## Exercise prompt
State the number of lines in these records holding "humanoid". Say nothing more.

[[ Supplied data, beginning ]]

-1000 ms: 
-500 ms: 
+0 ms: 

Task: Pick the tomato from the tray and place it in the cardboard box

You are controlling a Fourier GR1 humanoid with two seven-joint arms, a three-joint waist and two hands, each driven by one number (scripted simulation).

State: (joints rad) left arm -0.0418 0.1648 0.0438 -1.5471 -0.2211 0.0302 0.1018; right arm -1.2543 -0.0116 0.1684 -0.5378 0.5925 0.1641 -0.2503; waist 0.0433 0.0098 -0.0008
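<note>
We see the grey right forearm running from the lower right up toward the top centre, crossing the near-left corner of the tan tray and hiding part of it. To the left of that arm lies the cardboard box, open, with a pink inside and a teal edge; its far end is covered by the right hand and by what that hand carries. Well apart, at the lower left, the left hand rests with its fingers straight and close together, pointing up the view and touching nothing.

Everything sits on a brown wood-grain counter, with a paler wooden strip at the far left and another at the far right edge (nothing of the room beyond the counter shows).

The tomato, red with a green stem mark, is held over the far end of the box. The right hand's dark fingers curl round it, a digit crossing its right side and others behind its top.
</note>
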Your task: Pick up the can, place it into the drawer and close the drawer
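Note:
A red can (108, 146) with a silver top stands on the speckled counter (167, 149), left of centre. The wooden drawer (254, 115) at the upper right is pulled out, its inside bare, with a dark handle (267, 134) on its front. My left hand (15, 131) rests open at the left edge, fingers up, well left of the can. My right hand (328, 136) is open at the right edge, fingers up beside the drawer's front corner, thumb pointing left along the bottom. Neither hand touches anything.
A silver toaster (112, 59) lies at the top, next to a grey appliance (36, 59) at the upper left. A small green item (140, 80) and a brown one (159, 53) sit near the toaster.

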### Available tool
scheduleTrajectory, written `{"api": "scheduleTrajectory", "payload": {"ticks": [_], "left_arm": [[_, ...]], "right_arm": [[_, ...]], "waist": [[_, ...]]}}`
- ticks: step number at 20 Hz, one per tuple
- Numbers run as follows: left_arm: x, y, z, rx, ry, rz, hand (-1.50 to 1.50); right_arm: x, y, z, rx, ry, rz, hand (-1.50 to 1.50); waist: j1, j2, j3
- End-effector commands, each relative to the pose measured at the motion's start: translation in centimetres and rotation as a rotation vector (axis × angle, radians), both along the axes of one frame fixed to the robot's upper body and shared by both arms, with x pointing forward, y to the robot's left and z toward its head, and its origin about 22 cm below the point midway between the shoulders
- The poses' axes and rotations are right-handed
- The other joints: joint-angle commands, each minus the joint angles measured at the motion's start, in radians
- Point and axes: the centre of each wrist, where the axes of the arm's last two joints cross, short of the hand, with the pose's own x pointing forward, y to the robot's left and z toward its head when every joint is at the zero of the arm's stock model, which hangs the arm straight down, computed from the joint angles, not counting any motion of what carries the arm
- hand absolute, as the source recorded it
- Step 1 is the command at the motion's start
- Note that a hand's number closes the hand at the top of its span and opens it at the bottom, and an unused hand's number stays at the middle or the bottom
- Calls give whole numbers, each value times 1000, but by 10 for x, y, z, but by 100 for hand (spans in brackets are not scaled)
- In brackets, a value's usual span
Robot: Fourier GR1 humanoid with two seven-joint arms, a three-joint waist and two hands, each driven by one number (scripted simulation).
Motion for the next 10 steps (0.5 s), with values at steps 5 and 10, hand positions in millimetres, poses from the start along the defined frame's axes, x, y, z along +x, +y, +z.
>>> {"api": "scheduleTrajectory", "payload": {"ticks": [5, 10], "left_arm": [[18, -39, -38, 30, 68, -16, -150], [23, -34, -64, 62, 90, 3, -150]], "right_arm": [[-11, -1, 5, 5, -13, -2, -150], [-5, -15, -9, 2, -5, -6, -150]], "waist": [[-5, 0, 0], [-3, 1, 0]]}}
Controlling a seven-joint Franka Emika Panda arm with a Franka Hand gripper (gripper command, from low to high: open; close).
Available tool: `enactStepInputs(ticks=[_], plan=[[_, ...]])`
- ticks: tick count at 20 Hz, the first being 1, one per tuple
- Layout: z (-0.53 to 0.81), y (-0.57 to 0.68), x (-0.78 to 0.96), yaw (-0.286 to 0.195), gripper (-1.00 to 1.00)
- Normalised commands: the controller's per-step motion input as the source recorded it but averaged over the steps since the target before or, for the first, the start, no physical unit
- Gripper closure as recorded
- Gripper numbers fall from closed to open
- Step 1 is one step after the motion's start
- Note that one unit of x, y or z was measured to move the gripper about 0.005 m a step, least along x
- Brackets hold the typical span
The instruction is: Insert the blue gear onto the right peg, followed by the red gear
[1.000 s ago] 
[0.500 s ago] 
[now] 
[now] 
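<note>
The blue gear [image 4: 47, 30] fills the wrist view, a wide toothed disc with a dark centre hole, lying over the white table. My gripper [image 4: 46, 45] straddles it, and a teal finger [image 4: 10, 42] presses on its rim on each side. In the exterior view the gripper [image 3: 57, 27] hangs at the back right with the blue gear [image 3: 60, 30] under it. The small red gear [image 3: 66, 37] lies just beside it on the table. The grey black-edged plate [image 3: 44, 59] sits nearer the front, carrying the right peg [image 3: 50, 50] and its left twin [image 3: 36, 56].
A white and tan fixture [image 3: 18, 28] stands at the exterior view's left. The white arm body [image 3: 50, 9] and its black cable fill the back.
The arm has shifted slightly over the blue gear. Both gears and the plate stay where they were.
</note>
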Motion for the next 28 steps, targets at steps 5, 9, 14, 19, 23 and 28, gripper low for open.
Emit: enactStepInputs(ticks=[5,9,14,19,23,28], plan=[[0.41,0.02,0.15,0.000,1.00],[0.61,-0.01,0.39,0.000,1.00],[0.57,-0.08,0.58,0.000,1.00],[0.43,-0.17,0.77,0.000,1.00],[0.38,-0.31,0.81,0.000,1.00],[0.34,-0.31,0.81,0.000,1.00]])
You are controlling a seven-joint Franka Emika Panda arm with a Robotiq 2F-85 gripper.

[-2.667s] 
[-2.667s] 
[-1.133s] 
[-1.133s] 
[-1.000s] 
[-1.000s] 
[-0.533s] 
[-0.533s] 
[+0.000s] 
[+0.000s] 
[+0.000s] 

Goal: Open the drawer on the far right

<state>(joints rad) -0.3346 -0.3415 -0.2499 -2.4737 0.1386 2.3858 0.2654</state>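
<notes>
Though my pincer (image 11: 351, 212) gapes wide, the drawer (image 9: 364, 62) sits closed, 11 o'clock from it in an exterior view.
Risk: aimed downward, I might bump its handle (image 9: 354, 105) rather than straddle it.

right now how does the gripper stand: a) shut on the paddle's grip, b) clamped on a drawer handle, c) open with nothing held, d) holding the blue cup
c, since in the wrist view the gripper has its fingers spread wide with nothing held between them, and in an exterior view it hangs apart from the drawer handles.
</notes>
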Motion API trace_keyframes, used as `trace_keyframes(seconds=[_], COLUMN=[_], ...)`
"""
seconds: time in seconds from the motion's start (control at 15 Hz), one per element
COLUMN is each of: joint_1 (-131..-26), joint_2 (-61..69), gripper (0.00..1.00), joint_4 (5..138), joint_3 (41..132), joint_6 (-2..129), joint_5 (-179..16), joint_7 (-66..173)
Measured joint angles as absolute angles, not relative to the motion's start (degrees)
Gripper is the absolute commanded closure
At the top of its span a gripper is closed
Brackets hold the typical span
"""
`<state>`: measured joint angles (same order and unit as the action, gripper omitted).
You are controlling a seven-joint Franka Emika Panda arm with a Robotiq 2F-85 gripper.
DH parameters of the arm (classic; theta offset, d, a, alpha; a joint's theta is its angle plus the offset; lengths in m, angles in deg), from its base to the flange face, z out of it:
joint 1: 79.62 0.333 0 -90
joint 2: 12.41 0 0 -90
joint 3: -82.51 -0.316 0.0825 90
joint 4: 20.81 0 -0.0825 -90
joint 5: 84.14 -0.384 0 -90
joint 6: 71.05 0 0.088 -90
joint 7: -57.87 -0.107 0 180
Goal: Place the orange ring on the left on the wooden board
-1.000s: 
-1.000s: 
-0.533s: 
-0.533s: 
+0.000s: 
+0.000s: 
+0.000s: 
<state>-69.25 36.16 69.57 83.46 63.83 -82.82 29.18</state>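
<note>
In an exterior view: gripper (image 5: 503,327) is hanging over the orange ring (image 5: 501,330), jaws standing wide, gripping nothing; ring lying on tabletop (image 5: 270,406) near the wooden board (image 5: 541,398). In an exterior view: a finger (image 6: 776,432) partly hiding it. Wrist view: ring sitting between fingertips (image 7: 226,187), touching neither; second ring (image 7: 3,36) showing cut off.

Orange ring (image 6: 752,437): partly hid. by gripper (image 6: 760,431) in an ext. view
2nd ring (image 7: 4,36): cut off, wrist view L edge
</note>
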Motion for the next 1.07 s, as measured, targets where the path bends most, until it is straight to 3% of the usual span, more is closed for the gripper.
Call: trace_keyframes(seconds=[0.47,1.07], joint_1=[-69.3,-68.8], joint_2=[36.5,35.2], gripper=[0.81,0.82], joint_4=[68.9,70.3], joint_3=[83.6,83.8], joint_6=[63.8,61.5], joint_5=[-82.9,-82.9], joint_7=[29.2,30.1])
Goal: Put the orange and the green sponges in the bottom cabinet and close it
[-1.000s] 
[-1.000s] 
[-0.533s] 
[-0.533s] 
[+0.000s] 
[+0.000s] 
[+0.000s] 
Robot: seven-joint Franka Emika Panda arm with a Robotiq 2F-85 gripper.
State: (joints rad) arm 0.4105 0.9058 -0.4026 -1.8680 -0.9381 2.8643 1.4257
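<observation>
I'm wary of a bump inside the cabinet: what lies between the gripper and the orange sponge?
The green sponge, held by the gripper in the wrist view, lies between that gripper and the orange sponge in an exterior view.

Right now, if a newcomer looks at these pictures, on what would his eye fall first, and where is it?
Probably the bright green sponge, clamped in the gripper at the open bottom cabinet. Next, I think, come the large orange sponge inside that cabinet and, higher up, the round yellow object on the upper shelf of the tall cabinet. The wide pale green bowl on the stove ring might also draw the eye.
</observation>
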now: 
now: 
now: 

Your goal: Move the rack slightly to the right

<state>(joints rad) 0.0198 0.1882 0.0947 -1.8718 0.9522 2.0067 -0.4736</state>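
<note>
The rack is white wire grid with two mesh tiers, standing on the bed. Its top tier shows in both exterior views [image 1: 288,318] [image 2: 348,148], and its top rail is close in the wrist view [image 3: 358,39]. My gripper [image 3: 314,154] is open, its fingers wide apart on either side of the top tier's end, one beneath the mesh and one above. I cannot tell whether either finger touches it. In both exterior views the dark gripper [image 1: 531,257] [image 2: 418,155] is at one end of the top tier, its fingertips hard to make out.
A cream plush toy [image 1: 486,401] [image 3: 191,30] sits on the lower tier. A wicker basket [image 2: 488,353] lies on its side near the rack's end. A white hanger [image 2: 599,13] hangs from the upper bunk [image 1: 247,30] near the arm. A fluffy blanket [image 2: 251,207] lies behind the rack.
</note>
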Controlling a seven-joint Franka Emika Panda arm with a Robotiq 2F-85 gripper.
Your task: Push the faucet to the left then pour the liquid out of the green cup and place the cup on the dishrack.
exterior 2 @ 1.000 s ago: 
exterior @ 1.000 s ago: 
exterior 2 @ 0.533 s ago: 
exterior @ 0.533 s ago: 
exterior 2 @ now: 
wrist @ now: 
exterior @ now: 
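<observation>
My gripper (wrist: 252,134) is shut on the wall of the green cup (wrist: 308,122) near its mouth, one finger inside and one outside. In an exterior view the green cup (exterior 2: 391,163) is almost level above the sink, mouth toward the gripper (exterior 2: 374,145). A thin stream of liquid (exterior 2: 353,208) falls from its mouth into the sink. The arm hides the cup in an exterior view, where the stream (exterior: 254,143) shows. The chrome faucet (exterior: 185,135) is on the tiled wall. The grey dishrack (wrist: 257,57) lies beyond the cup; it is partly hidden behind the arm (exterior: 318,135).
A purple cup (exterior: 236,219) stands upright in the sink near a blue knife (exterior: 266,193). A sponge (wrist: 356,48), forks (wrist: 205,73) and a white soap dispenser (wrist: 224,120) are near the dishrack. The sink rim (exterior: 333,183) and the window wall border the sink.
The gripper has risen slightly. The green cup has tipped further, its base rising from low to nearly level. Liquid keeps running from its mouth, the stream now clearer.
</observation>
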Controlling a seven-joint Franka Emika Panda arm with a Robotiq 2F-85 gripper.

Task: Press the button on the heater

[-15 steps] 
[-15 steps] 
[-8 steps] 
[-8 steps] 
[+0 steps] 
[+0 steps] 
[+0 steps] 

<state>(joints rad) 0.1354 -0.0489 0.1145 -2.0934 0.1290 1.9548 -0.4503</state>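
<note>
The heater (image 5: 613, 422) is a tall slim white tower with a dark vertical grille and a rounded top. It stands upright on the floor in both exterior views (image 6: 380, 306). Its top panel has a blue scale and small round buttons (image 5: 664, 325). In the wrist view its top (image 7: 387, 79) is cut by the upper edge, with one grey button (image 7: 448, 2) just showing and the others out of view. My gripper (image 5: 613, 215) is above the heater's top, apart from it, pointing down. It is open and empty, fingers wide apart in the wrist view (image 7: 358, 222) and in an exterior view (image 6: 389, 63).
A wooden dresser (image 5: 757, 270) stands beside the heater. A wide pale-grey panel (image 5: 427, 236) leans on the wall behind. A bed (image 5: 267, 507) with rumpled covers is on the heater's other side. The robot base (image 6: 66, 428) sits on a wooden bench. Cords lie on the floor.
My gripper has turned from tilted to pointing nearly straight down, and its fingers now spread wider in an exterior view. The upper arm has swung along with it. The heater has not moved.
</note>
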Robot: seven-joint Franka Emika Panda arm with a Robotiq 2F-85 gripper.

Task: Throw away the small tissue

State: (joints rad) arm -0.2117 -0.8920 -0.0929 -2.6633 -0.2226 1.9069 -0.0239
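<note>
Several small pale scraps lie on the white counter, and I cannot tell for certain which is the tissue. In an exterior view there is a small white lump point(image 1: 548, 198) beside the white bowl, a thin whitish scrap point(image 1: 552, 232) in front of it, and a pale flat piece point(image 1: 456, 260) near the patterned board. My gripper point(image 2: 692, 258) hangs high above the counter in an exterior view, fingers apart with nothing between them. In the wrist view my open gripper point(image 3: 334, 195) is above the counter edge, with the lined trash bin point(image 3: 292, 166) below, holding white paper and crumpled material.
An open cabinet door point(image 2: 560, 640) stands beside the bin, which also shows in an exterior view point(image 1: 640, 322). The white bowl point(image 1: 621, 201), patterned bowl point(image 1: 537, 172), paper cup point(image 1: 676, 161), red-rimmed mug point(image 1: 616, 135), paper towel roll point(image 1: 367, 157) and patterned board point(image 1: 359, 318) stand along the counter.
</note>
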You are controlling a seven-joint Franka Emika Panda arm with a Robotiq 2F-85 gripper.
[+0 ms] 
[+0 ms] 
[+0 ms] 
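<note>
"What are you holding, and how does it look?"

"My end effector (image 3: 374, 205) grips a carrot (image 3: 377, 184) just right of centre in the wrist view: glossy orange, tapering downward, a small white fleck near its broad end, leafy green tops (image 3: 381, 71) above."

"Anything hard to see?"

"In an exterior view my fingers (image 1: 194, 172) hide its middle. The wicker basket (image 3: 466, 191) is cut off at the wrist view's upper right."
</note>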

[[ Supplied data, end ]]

## Your solution
2